A recente declaração do deputado federal Marcos Pollon (PL-MS), orientando produtores rurais a driblarem a legislação brasileira para conseguir armamento pesado, escancara não apenas a irresponsabilidade de setores da política com o debate sobre segurança pública, mas também a perigosa naturalização da violência como ferramenta de poder no campo.
Durante um evento do movimento “Invasão Zero”, Pollon sugeriu que fazendeiros criem javalis ou fundem clubes de tiro em suas propriedades para obter registro de CAC (Caçador, Atirador e Colecionador), o que permitiria a posse de armas de grosso calibre. A fala, que em outro contexto soaria como anedota, é uma estratégia deliberada de contorno à legislação. Mais do que isso, trata-se de uma tentativa de institucionalizar a formação de milícias rurais sob o pretexto de legítima defesa.
Em vez de fortalecer o papel das instituições estatais na mediação de conflitos fundiários e na garantia da segurança pública, a proposta de Pollon aposta na lógica da privatização da força — uma lógica que fragiliza o Estado, encoraja ações violentas e coloca a lei nas mãos de quem tem maior poder de fogo.
É importante lembrar que o Brasil já possui uma legislação clara sobre o uso de armas e a posse para fins de caça ou defesa. No entanto, a manipulação desse arcabouço legal para fins políticos e ideológicos está criando uma cultura paralela, em que proprietários armados se sentem autorizados a agir como autoridades em seus territórios. O resultado, como a história já demonstrou inúmeras vezes, é o aumento da violência, do medo e da impunidade — especialmente em regiões marcadas por desigualdades estruturais e disputas históricas por terra.

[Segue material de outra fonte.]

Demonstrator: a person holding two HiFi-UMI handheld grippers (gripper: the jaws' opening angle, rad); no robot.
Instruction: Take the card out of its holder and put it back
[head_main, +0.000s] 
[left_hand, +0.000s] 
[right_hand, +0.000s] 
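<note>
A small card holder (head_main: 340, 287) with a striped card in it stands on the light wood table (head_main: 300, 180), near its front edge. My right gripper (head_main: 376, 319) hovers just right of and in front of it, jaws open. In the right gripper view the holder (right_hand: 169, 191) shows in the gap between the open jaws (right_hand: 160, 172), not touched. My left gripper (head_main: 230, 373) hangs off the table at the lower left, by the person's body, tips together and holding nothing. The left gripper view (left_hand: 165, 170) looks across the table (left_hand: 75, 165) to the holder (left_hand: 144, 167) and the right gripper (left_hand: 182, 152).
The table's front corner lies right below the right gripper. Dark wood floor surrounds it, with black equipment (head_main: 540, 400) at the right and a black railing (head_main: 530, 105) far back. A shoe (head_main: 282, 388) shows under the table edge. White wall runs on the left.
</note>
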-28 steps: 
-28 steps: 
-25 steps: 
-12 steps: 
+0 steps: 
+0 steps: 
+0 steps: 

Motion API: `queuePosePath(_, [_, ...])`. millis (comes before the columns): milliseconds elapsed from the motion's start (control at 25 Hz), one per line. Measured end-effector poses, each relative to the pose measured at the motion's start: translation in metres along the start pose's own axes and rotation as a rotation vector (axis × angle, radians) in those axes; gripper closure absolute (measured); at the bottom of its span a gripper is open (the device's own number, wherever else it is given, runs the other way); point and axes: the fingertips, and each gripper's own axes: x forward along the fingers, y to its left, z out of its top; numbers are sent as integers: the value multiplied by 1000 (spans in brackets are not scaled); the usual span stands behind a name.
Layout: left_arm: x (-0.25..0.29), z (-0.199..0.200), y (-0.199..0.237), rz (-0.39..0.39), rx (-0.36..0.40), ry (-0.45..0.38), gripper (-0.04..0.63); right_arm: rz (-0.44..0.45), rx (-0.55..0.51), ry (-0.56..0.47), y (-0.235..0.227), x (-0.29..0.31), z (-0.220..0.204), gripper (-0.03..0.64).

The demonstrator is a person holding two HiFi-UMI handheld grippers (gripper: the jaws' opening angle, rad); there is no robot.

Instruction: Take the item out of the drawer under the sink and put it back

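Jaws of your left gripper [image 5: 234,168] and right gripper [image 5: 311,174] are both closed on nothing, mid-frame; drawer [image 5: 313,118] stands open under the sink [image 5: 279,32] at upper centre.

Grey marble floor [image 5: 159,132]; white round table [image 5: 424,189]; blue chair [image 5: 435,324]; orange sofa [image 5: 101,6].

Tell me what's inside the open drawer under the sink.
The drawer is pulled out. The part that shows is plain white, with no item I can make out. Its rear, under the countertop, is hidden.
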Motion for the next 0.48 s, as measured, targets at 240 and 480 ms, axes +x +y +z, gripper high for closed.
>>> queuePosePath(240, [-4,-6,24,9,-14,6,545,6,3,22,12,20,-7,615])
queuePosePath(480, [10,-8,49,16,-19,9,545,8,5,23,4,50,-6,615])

Ao defender que produtores se armem, o deputado não resolve o problema das invasões. Ele o agrava. Armas não são ferramentas de mediação. São instrumentos de intimidação e, frequentemente, de morte. Em vez de apaziguar tensões, a militarização do campo tende a aprofundar o abismo entre grupos sociais, legitimar execuções extrajudiciais e colocar em risco comunidades inteiras — incluindo trabalhadores rurais, indígenas, quilombolas e pequenos produtores.
É sintomático que o discurso armamentista ganhe força num momento em que o país tenta, ainda que com dificuldade, retomar a discussão sobre a reforma agrária, a regulação fundiária e a pacificação de áreas rurais. Ao incentivar o uso de armas em um ambiente já marcado por violência histórica, o deputado colabora para um cenário de guerra — não de solução.
Não se trata de negar o direito à segurança dos produtores rurais. Trata-se de reafirmar que essa segurança precisa vir do Estado, por meio de políticas públicas eficazes, presença policial adequada e canais legais de resolução de conflitos. Transformar o campo em uma zona autônoma armada é declarar falência da ordem democrática.
O Brasil não pode aceitar que discursos como o de Marcos Pollon avancem sem contestação. É papel do Congresso, da imprensa e da sociedade civil denunciar o desmonte da lógica institucional e a normalização da violência privada. O país não precisa de mais armas nas mãos de civis — precisa de mais Estado, mais justiça e mais compromisso com a paz.